Task » In full and without alteration, transcribe the listing.

Given data »
--------------------------------------------------
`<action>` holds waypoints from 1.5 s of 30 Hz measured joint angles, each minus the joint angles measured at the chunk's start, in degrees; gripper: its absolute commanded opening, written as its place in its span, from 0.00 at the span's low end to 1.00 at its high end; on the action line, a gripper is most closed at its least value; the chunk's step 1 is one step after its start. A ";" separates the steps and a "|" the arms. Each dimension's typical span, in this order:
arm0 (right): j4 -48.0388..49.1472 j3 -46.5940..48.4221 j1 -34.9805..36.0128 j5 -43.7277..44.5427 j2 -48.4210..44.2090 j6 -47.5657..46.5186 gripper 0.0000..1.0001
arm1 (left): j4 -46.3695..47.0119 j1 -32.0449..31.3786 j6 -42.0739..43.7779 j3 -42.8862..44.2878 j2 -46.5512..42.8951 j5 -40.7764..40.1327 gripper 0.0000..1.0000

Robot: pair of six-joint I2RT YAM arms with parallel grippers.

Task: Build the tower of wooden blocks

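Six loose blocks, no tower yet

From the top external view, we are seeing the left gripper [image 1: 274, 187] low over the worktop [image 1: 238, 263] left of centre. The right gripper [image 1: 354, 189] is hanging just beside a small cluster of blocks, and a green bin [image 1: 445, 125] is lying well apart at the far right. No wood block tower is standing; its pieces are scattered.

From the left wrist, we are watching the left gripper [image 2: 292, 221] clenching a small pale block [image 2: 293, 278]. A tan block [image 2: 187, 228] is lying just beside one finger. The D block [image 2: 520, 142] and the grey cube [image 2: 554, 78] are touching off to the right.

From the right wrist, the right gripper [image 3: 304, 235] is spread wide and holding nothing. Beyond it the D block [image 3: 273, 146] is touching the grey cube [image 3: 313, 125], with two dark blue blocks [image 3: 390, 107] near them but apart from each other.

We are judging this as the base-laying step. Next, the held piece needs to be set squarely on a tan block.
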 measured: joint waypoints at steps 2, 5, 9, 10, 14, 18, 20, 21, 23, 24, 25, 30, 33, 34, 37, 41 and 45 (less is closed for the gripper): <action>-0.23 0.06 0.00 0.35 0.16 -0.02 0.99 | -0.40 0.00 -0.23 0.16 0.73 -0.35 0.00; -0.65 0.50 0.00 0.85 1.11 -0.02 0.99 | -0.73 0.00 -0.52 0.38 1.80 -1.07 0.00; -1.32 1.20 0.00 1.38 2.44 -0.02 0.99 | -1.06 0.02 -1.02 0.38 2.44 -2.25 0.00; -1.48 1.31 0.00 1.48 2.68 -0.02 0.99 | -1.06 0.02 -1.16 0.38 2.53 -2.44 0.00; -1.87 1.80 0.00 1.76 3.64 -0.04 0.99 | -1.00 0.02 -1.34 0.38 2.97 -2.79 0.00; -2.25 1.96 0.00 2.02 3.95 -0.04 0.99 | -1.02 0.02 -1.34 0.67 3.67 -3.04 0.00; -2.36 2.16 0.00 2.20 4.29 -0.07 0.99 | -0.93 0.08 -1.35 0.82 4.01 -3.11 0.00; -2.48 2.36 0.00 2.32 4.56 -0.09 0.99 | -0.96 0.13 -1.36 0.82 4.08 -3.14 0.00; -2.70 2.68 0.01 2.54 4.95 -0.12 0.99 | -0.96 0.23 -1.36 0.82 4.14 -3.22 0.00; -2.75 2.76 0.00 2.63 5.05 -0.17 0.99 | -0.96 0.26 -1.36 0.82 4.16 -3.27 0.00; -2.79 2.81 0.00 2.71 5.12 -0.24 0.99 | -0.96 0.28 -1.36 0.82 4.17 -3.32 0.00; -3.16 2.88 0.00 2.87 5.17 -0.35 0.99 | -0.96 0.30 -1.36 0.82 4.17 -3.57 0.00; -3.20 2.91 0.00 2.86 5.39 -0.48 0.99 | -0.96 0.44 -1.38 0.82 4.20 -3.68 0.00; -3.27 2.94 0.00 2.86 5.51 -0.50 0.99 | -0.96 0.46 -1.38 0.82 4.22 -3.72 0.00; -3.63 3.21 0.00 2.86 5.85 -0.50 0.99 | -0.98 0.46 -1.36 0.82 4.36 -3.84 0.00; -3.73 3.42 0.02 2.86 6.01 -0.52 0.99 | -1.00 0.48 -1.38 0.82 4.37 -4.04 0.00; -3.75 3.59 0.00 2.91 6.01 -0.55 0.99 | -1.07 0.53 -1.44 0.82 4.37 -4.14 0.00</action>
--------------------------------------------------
Completed exercise »
`<action>` holds waypoints from 1.5 s of 30 Hz measured joint angles, each minus the joint angles measured at the chunk's start, in degrees; gripper: its absolute commanded opening, written as its place in its span, from 0.00 at the span's low end to 1.00 at its high end; on the action line, a gripper is most closed at its least value; the chunk's step 1 is one step after its start. A ";" separates the steps and a "|" the arms. Each dimension's typical span, in this order:
arm0 (right): j4 -48.0388..49.1472 j3 -46.5940..48.4221 j1 -34.9805..36.0128 j5 -43.7277..44.5427 j2 -48.4210..44.2090 j6 -47.5657..46.5186 gripper 0.0000..1.0001
arm1 (left): j4 -46.3695..47.0119 j1 -32.0449..31.3786 j6 -42.0739..43.7779 j3 -42.8862..44.2878 j2 -46.5512..42.8951 j5 -40.7764..40.1327 gripper 0.0000..1.0000

Robot: pair of six-joint I2RT YAM arms with parallel grippers.

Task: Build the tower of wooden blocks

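Six loose blocks, no tower yet

From the top external view, we are seeing the left gripper [image 1: 274, 187] low over the worktop [image 1: 238, 263] left of centre. The right gripper [image 1: 354, 189] is hanging just beside a small cluster of blocks, and a green bin [image 1: 445, 125] is lying well apart at the far right. No wood block tower is standing; its pieces are scattered.

From the left wrist, we are watching the left gripper [image 2: 292, 221] clenching a small pale block [image 2: 293, 278]. A tan block [image 2: 187, 228] is lying just beside one finger. The D block [image 2: 520, 142] and the grey cube [image 2: 554, 78] are touching off to the right.

From the right wrist, the right gripper [image 3: 304, 235] is spread wide and holding nothing. Beyond it the D block [image 3: 273, 146] is touching the grey cube [image 3: 313, 125], with two dark blue blocks [image 3: 390, 107] near them but apart from each other.

We are judging this as the base-laying step. Next, the held piece needs to be set squarely on a tan block.
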 measured: joint waypoints at steps 2, 5, 9, 10, 14, 18, 20, 21, 23, 24, 25, 30, 33, 34, 37, 41 and 45 (less is closed for the gripper): <action>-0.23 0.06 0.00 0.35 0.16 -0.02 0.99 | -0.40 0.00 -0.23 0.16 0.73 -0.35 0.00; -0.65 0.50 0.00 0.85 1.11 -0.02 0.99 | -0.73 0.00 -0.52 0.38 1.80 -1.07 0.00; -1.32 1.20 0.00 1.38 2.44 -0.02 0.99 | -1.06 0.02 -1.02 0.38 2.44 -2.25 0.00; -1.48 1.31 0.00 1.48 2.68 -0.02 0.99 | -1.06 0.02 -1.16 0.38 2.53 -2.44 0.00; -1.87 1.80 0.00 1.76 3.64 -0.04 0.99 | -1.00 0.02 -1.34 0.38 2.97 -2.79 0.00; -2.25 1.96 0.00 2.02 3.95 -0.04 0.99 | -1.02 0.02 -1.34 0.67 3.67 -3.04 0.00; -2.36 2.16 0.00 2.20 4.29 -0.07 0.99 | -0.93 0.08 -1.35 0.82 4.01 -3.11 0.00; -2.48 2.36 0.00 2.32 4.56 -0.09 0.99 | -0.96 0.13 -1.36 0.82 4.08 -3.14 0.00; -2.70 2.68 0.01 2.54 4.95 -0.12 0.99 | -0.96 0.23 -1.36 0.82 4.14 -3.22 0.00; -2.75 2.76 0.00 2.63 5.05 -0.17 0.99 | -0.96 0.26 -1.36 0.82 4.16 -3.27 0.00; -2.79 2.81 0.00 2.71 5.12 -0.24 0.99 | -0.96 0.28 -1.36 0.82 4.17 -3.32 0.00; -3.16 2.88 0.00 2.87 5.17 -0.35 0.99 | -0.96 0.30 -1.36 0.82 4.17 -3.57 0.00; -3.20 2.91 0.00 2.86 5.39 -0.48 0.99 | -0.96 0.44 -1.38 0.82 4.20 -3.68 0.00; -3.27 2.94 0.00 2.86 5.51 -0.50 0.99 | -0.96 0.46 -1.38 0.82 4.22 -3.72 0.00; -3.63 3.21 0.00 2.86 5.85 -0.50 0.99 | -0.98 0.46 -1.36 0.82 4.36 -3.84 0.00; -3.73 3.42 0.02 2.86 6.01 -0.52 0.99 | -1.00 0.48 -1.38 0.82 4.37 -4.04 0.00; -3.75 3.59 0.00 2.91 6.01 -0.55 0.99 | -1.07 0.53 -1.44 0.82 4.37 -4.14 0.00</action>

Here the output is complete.